Mondialisation des services et phénomènes de concentration
Mais en première analyse, moins de mondialisation, c’est aussi moins de commerce international. C’est donc moins de croissance. Nos cerveaux ricardiens sont conditionnés pour penser ainsi. Faire et exporter ce que l’on fait de mieux à partir de ses dotations humaines et technologiques et faire faire par les autres puis importer pour un moindre coût le reste est un jeu gagnant pour tous. Cette idée, à l’apparente évidence, est pourtant fausse — non que Ricardo ait tort — pour deux raisons principales :
1. La démondialisation dont on parle reste partielle. Elle ne concerne que la sphère physique de production, devenue minoritaire : la mobilité des marchandises, des implantations industrielles ou des ouvriers. Mais peut-on parler de démondialisation concernant la data, les flux financiers ou les services ? Bien au contraire. Cette mondialisation des flux immatériels ne fait que progresser. Dans de nombreux domaines des services, réputés non délocalisables, car faisant intervenir une relation interpersonnelle, c’est tout le contraire de la démondialisation qui se produit. Les plateformes permettent précisément de produire du service, en mobilisant du travail à plusieurs milliers de kilomètres.

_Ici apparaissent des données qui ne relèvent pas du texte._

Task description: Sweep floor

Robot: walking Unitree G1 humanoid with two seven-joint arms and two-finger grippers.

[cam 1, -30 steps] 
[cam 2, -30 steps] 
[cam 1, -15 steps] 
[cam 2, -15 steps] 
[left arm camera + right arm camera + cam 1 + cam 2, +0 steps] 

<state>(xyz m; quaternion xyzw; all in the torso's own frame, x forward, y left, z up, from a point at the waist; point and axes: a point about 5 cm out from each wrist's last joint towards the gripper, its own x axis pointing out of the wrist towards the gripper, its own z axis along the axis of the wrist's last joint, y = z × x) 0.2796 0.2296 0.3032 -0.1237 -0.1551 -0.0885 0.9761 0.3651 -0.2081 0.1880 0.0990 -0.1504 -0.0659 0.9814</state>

Des call centers jusqu’à la chirurgie fine, on peut imaginer la prise en charge à distance qui étend considérablement le champ de la concurrence.
2. Parce que le monde dans lequel on vit n’a pas la perfection ricardienne qu’on lui prête. Conformément au modèle théorique, les chaînes de production se rallongent, participant à la division internationale du travail. Mais cette représentation passe sous silence les phénomènes de concentration du contrôle et de la rente sur des groupes et des gestionnaires d’actifs planétaires dont le pouvoir de marché fausse la concurrence par les prix. Et pour cause, dans le monde de Ricardo, il n’y a pas mobilité internationale du travail ou du capital, pas de fusacq, pas d’exode des cerveaux…
Le monde d’aujourd’hui n’a pas la perfection ricardienne, dans le sens aussi où le dumping sur le coût du travail ou sur le change proroge des technologies anciennes de production au détriment de solutions technologiques plus performantes. Dire que mobiliser du travail des enfants ou d’adultes à 1 dollar de l’heure est un optimum est bien sûr plus que contestable. Que dire encore des externalités sanitaires, environnementales négatives, ou du coût des crises systémiques récurrentes qui détruisent du capital technologique et humain de façon récurrente. Et il faudrait parler aussi de la mobilité imparfaite des hommes. Contrairement aux modèles d’équilibre, ce n’est pas le travail non qualifié qui se déplace pour se mettre en quête d’emplois là où il se crée. Mais c’est l’emploi qualifié qui s’expatrie, affaiblissant les pays développés retardataires, accroissant les pressions à la baisse sur les salaires des moins qualifiés et augmentant les revenus sociaux qui grèvent les budgets nationaux.
Bref, démondialiser serait peut-être nocif dans un monde parfait… Sauf que le monde est tout sauf parfait et qu’il y a place pour des alternatives dont les effets ne sont pas univoques sur la croissance.